Apology Not Accepted

Years after the fact, the makers of thalidomide, the drug prescribed in the fifties and early sixties for pregnant women to help them sleep better but instead caused disabilities in thousands of children worldwide, has decided it is sorry for the tragedies.

Actually, Chemie Grünenthal remains silent still on adjusting compensation for inflation and the dreadful effects on the victims – the men and women in adulthood, many now without parental support.

CG did not just remain silent. It brought forth the drug thalidomide on 1 October 1957, from very murky origins indeed. It licensed its manufacture worldwide as a safe sleeping drug for mothers in pregnancy. One of the licensees was the British whisky company, Distillers, which put "Distaval" on the market as a tranquilliser in April 1958 and marketed it until 1962. Chemie Grünenthal was reckless. It had not tested the effect on pregnant women or animals to see if it could cross the placental barrier. It ignored early warnings. The wife of one of its own employees had given birth to a baby without ears 10 months before it puts its poison on the market. It made no difference. Nor did warning signs of deformed births and nerve damage from Australia.

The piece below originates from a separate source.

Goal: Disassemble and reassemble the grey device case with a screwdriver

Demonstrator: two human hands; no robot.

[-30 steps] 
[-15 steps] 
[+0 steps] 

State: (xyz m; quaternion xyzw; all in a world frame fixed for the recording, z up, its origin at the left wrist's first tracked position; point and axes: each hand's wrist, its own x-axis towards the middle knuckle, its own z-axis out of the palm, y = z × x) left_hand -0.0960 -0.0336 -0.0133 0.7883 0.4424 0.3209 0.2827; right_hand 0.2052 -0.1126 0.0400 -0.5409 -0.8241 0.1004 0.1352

It produced sales leaflets for doctors stressing the drug's safety. It engaged – bribed might be a better word – compliant doctors who vouched for it though they did not know how it worked. A testimonial appeared in the American Journal of Obstetrics and Gynecology signed by Dr Ray Nulson Cincinnati, Ohio.

Eventually, he gave evidence in Germany that he had not tested the drug on pregnant women at all and was not even the author of the article. It had been written for him by an employee of the renowned American company, Richardson-Merrell in Cincinnati, a CG licensee. And the employee, like others around the world, had relied on Chemie Grünenthal which had itself done no tests on the effect on a foetus .

It was fifty years ago Sherri Finkbine, mentioned in posts earlier in the history of this blog, went to Sweden to secure an abortion because she could not get one in the United States after having taken thalidomide while pregnant.